Macroeconomic developments are also impacting financial institutions. Inflation is still likely to be one of the most challenging risks to manage, according to the report.  A particularly damaging consequence of inflation is its long-term impact. Investments may take a while to regain value even after the economy seemingly recovers. And while inflation triggers higher interest rates, which increases net interest income, it also slows down loan demand and brings a higher risk of loan default. The Silicon Valley Bank failure in March 2023 also highlights banks’ general macro-financial challenges from restrictive monetary policy, which essentially removes diversification, according to Allianz Research. Negative returns from bonds and equity put pressure on assets while quantitative tightening has led to a contraction of money supply, resulting in greater competition for deposits (as banks lend less).

Compliance remains one of the biggest challenges for FS companies, with legislation and regulation around digitalisation, climate change and environmental, social, and governance (ESG) issues constantly evolving.

“The compliance burden for financial institutions has increased significantly over the past decade,” Zschech explained. Regulatory enforcement has intensified, with companies more readily held to account. At the same time, increases in sanctions, such as in response to Russia’s invasion of Ukraine, also bring unprecedented challenges.

“The growing focus on ESG topics offers the opportunity for many FS companies to step up and lead when it comes to investing in people and the planet, but regulations and guidance will still be a driver of risk going forward,” said Zschech. “Ultimately, the multiple regulatory and reporting challenges facing financial institutions requires them to improve the effectiveness and efficiency of their compliance activities and put data and technology to clever use.”

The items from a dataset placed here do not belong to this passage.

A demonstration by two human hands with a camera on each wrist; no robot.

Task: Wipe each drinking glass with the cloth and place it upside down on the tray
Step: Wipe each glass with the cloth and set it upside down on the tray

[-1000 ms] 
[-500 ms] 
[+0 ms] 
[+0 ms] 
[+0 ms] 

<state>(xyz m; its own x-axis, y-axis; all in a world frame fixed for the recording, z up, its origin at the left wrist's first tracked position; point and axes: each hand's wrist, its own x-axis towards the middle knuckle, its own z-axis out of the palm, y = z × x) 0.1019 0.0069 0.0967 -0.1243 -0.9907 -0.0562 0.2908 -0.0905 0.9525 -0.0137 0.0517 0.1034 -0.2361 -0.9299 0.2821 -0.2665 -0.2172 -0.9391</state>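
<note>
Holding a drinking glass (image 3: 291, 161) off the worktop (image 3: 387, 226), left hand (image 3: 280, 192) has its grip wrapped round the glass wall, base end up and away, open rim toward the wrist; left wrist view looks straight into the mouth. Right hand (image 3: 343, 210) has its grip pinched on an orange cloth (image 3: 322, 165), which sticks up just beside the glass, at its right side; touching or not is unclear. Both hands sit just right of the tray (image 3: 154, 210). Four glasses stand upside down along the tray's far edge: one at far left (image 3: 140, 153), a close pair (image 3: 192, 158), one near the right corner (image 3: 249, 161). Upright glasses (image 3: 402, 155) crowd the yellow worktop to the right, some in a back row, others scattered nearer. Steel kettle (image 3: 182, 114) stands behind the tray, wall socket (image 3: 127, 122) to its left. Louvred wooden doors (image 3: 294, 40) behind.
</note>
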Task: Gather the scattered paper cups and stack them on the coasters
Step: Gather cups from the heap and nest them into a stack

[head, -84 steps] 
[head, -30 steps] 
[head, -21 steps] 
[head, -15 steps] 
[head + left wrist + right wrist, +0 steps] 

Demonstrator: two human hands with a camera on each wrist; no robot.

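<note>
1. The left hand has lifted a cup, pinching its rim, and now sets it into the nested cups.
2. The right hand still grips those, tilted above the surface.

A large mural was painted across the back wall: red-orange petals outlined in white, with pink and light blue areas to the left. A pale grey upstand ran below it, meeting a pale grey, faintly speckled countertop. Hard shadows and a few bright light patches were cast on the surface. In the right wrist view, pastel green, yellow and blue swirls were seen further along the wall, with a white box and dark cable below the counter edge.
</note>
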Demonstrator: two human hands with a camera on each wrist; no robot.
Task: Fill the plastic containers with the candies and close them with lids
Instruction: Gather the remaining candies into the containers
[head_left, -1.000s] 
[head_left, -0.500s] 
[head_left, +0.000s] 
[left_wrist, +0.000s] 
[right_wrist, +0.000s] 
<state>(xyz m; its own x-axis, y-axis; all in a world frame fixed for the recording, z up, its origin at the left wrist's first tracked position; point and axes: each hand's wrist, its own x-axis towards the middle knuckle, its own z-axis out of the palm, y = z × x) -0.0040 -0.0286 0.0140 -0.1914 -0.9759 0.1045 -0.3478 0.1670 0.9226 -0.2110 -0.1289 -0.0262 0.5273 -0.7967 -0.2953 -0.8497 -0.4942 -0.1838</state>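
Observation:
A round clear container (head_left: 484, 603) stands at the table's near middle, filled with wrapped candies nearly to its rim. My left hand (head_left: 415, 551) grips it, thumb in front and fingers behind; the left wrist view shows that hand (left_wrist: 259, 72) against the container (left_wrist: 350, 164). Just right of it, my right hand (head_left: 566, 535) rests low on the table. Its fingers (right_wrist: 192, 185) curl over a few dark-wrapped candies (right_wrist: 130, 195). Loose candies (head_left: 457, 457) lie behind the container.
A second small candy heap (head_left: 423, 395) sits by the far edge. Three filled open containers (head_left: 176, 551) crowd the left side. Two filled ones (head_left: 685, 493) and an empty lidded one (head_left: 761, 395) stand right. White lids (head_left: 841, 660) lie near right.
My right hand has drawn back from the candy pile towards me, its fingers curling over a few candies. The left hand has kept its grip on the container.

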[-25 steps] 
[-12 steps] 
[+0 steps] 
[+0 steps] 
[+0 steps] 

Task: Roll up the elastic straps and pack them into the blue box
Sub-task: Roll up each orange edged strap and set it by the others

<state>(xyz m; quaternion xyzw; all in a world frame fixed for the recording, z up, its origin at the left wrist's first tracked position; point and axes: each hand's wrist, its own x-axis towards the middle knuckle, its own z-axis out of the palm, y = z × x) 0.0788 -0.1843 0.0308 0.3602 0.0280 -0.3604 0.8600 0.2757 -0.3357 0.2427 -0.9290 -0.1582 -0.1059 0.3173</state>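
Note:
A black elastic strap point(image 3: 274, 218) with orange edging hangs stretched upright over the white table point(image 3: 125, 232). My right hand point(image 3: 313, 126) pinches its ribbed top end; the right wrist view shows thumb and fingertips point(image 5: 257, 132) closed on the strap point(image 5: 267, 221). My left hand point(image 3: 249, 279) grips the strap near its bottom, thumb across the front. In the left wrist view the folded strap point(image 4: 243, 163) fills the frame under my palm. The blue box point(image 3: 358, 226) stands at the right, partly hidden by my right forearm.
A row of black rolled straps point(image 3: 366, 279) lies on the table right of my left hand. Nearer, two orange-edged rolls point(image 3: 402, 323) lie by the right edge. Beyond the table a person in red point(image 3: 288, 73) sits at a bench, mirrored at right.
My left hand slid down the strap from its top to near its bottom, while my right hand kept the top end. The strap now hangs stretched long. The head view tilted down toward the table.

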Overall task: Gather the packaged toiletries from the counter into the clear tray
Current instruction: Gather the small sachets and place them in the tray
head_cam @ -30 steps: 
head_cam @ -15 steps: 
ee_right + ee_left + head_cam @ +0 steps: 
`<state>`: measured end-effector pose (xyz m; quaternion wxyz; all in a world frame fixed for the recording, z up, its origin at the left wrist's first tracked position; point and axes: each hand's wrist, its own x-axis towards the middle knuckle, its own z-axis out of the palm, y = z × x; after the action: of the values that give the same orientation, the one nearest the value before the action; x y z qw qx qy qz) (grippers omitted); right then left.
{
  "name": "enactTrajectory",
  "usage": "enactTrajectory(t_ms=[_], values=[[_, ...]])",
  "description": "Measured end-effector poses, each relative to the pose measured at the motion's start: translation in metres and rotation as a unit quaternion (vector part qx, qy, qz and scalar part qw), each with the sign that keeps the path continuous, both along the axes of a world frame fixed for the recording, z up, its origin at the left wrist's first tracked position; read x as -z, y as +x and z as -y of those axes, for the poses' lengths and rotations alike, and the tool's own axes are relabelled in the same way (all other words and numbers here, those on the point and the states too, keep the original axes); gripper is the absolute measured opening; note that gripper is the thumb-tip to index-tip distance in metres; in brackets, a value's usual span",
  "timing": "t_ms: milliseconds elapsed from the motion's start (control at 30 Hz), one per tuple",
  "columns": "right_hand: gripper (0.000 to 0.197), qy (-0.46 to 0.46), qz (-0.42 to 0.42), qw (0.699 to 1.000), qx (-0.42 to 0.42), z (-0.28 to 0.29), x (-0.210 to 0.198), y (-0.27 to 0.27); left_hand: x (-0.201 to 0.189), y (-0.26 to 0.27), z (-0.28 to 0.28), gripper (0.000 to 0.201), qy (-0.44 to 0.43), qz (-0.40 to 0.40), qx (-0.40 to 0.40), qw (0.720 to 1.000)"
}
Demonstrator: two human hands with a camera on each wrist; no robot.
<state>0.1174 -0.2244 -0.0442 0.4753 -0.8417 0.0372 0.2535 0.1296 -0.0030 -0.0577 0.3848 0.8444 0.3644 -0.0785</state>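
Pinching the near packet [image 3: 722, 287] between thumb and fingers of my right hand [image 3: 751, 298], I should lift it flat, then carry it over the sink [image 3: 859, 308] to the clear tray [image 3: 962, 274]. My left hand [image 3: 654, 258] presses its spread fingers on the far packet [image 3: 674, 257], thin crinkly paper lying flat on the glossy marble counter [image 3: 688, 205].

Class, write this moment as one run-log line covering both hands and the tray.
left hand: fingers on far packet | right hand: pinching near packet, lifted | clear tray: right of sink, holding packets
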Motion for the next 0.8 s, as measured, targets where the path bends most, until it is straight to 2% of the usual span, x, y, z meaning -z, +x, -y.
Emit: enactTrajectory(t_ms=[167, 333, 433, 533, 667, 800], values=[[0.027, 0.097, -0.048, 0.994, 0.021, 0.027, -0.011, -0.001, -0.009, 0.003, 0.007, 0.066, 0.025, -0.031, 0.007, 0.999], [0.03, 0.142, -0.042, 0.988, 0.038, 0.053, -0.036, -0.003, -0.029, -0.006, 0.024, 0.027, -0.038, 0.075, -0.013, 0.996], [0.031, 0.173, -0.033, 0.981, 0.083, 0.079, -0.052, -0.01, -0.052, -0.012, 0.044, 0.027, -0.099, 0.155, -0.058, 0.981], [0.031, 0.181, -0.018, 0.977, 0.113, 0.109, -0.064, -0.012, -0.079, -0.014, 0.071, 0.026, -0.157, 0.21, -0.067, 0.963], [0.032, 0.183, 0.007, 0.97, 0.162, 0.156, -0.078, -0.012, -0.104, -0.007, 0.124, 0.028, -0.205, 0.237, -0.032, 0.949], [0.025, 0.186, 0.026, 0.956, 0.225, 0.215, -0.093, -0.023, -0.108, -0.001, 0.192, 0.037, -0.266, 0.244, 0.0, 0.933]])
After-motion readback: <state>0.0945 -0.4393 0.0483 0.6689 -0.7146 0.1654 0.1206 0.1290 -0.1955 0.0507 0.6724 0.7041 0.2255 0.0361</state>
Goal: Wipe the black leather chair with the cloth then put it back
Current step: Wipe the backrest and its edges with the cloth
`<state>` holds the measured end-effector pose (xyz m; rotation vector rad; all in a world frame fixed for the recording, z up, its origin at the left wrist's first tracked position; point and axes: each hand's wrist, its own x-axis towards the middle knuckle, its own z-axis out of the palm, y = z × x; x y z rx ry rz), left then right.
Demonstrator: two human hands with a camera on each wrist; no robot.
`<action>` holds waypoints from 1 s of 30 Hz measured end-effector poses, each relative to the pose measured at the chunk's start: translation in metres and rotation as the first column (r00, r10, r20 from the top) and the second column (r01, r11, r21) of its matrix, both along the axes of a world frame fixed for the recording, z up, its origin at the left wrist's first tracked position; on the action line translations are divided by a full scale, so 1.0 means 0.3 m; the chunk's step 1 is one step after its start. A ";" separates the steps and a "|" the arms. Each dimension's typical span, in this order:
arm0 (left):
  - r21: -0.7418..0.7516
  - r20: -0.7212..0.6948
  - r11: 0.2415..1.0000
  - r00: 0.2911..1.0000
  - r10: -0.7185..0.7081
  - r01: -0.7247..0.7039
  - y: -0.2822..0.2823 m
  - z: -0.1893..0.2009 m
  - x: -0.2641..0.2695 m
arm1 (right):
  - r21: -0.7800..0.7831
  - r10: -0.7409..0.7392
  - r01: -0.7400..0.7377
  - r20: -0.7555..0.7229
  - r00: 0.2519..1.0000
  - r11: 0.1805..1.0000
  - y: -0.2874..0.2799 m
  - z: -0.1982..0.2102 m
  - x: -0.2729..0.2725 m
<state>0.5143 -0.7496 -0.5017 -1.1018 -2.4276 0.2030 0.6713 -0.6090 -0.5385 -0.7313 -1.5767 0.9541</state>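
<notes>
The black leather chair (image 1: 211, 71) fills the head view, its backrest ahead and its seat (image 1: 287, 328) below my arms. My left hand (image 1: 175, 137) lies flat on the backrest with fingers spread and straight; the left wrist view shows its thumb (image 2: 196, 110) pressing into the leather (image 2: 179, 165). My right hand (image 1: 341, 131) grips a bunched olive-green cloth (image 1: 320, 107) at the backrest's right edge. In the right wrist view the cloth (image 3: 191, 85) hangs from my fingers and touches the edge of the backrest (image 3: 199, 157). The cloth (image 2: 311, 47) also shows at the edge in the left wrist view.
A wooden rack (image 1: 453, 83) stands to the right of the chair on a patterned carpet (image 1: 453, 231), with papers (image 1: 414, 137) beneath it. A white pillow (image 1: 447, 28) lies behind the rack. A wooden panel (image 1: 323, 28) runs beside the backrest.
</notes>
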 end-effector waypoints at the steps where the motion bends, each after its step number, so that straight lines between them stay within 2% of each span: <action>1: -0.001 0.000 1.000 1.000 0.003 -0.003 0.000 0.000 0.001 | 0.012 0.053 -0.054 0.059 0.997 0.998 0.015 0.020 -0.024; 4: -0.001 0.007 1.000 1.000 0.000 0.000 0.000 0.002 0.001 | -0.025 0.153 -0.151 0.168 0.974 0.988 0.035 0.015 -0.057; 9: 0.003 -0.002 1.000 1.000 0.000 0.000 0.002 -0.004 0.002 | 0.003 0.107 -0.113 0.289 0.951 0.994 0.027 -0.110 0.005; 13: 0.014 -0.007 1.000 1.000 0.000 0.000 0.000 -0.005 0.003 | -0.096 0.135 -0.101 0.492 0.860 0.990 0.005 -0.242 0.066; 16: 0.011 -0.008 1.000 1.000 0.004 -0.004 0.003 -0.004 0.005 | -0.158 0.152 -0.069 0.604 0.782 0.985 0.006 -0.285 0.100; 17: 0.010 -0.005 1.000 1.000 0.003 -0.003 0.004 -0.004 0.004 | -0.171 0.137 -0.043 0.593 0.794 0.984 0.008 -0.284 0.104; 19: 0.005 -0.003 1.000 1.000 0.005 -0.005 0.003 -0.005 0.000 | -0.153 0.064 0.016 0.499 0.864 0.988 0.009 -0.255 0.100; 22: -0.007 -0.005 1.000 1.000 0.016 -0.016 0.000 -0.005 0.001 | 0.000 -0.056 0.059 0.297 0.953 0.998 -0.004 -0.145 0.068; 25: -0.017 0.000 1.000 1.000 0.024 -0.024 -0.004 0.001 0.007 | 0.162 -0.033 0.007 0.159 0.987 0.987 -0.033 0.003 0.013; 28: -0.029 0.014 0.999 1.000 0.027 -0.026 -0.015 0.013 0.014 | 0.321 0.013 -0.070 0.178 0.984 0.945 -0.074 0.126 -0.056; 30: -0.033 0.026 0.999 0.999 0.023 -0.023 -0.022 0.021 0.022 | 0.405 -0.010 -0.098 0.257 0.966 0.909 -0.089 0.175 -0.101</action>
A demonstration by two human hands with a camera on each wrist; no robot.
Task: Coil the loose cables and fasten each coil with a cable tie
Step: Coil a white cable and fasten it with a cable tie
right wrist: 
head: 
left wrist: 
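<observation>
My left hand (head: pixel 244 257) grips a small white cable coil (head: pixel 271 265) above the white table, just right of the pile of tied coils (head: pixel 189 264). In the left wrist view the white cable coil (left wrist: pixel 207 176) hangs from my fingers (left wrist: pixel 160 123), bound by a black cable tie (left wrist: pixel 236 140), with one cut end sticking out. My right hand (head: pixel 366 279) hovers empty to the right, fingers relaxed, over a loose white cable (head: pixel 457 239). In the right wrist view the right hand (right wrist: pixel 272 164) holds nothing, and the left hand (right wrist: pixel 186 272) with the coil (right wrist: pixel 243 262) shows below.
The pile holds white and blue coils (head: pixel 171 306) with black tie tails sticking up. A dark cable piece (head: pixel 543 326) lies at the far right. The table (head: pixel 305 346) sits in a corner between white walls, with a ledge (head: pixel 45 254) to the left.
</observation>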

The Outlook said in recent years insurers have continued to see large claims relating to compliance and increased regulatory activity, according to AGCS analysis of 7,654 insurance industry claims worth €870 million. Violations can be contributing factors to each of the top causes of loss by severity. Cyber incidents, including crime, have resulted in some of the most expensive claims in the analysed dataset.

“Insurers have seen a growing number of technology-related losses, including claims made against directors following major privacy breaches,” the Outlook added. “Sizable losses have also come from fraudulent payment instructions while insurers have also handled a number of liability claims arising from technical problems with exchanges and electronic processing systems where systems have gone down, and companies have not been able to execute trades.”